- What is needed
Go through the listing below, count the lines that contain "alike", and state the number alone.
BEGIN Excerpted records
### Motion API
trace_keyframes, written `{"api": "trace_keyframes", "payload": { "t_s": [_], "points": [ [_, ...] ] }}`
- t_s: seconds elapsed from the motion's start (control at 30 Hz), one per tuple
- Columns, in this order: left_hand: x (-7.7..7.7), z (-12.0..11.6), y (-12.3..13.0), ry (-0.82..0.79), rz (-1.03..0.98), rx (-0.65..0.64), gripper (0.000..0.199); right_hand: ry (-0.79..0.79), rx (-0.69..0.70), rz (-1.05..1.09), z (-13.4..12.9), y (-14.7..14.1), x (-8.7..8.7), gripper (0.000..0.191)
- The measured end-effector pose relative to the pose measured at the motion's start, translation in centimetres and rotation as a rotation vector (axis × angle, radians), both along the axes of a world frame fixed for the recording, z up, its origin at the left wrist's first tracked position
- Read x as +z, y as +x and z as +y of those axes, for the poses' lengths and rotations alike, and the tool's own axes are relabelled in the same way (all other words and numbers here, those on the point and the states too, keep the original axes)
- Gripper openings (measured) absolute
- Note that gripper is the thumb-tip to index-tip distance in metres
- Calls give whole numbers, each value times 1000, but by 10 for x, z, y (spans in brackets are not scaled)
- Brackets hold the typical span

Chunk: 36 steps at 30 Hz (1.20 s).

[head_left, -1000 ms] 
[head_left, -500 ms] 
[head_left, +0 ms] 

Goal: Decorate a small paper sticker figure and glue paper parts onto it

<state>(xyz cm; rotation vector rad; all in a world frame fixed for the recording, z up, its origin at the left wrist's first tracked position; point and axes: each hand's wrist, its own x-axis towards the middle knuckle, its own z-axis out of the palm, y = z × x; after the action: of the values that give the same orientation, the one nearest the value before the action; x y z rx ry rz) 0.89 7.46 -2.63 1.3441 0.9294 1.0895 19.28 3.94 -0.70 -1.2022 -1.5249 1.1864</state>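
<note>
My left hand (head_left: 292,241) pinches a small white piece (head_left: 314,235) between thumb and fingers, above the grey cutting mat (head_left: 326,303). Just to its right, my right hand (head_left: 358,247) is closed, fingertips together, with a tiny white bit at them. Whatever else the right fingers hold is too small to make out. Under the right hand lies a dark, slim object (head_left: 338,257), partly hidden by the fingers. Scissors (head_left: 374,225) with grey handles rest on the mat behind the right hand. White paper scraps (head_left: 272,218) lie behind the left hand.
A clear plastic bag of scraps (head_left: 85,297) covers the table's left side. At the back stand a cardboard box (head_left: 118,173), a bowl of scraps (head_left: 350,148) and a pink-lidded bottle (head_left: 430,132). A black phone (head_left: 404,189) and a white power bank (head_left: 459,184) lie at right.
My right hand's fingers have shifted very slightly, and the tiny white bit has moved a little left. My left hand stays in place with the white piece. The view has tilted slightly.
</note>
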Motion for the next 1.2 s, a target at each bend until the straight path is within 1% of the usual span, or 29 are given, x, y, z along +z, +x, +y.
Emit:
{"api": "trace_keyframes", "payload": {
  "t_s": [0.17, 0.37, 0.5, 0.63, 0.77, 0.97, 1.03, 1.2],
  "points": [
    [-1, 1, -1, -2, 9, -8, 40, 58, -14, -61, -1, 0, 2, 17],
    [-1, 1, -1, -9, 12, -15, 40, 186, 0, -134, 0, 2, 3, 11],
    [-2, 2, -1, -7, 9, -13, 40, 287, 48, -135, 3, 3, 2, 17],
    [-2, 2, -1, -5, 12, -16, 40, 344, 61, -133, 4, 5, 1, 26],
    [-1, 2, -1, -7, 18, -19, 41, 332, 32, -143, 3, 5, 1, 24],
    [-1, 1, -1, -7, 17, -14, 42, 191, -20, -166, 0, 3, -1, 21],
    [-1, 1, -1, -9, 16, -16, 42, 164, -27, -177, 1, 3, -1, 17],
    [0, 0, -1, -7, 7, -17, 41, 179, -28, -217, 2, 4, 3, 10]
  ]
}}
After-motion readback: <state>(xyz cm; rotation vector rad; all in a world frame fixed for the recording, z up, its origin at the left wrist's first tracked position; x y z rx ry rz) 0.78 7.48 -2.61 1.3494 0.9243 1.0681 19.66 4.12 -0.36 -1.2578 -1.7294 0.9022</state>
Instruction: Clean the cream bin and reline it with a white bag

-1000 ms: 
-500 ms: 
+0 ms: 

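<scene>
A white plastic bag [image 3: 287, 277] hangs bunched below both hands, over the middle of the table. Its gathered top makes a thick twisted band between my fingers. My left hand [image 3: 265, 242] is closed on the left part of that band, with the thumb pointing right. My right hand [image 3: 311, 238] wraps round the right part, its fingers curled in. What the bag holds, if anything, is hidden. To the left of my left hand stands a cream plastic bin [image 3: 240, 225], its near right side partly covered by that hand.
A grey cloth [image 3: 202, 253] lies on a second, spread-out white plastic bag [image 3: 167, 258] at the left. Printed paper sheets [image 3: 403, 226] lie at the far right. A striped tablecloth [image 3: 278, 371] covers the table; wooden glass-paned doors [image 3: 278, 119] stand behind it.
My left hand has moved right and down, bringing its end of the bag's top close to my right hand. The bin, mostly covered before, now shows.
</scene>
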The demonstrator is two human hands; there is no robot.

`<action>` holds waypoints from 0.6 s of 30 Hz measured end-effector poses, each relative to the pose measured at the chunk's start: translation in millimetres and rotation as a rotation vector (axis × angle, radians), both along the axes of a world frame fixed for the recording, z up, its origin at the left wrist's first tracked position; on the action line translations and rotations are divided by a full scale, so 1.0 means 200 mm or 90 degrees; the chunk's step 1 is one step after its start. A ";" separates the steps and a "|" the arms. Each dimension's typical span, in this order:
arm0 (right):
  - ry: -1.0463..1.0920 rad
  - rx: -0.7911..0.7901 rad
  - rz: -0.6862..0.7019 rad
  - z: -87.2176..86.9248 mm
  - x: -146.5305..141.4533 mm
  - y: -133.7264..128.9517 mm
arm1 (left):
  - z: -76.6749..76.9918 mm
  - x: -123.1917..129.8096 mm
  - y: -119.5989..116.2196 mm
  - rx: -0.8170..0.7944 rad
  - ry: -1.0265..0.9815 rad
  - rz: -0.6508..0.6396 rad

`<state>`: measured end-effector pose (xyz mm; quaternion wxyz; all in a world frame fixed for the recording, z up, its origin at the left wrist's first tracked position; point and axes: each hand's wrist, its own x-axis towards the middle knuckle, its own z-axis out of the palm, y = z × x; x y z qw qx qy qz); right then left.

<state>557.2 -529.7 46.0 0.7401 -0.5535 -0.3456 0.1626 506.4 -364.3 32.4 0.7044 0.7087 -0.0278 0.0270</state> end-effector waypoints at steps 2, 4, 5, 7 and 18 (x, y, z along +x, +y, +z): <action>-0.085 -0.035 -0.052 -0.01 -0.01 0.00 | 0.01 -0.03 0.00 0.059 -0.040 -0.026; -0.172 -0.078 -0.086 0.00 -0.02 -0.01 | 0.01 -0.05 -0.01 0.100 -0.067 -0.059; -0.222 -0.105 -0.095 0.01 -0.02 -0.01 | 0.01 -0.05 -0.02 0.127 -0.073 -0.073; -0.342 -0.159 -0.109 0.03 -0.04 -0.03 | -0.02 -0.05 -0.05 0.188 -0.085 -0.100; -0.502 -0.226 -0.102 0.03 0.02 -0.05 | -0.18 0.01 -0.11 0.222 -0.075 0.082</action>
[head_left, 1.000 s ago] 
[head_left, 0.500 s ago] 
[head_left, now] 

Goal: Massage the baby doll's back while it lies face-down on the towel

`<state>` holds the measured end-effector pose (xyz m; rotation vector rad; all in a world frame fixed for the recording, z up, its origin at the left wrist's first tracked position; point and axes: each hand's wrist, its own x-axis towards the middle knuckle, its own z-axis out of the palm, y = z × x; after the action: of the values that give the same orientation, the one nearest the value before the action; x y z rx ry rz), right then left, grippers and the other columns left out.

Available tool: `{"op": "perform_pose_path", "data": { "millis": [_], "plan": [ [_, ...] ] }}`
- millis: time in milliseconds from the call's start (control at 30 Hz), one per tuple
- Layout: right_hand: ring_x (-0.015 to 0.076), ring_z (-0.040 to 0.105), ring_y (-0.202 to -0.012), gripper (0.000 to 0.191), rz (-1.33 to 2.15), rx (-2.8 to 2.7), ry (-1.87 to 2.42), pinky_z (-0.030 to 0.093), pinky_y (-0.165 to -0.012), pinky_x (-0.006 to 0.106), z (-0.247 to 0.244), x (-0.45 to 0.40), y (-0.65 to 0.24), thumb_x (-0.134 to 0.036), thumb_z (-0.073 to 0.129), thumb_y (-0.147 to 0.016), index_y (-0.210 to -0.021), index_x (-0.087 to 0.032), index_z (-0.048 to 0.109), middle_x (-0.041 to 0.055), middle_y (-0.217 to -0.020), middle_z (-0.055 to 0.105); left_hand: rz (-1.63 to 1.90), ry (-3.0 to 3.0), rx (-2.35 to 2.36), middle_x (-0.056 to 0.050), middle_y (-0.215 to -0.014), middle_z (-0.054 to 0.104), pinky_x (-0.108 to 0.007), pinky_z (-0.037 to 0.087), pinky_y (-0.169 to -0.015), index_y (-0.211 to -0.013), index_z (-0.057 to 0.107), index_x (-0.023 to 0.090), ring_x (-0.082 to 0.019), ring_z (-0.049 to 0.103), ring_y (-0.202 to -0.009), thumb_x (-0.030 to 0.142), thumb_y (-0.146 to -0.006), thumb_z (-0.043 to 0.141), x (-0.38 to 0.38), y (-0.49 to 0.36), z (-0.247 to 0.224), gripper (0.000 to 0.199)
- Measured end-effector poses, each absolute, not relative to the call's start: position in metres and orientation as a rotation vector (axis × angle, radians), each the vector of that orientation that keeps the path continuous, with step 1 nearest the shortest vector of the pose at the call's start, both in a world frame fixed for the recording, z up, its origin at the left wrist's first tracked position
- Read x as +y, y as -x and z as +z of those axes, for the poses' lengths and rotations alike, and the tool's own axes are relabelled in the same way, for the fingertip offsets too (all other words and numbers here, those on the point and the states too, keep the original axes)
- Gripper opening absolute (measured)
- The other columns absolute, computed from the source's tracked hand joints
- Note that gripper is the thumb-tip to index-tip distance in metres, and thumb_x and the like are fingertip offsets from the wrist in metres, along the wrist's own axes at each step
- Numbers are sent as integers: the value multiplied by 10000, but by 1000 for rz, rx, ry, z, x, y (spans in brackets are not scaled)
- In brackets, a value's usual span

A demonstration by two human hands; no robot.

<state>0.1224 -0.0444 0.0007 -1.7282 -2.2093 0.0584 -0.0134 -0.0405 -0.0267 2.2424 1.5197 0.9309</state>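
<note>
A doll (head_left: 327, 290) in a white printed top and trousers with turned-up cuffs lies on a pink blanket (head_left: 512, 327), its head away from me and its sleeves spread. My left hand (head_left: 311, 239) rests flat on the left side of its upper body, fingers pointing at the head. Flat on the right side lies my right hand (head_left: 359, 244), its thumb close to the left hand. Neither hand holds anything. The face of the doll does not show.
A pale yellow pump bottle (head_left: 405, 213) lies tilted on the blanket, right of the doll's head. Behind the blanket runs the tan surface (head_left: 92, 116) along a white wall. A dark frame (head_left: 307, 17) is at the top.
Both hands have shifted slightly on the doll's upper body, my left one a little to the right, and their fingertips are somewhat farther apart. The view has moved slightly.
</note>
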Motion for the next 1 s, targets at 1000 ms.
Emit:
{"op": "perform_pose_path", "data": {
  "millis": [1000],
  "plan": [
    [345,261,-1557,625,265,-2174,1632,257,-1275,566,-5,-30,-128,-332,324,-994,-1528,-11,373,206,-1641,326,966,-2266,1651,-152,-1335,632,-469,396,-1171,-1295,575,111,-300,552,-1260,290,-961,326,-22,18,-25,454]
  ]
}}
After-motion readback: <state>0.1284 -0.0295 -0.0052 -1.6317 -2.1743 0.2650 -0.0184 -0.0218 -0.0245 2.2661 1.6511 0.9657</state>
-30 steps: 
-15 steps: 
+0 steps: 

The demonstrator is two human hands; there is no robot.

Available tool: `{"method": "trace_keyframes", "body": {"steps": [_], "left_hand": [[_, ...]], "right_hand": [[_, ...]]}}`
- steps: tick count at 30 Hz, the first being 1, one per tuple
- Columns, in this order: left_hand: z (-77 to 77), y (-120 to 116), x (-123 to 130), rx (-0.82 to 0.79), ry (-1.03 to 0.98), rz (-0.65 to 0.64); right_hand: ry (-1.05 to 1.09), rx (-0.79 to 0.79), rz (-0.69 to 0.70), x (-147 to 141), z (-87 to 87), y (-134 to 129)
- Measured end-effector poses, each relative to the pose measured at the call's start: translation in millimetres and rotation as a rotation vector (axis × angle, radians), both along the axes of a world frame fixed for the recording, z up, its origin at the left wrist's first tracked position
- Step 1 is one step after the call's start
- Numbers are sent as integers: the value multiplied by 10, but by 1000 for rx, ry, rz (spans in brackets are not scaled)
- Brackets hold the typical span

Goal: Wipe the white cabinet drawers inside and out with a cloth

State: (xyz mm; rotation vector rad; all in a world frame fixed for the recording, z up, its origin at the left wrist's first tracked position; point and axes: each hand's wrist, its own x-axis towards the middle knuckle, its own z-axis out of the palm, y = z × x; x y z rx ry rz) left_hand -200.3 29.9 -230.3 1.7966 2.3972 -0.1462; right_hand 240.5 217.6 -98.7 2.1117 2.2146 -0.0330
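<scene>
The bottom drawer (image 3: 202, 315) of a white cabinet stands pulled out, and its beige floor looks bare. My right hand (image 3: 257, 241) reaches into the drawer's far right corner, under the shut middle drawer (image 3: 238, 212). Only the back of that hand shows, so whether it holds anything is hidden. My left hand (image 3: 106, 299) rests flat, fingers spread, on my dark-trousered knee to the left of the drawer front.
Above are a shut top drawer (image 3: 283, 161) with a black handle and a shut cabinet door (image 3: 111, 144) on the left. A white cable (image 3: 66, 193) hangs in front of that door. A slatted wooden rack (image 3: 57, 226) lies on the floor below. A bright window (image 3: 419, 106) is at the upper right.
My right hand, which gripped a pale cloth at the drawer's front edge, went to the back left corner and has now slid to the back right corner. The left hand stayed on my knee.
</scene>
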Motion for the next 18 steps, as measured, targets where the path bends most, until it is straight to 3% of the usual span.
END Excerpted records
- Finished exercise
2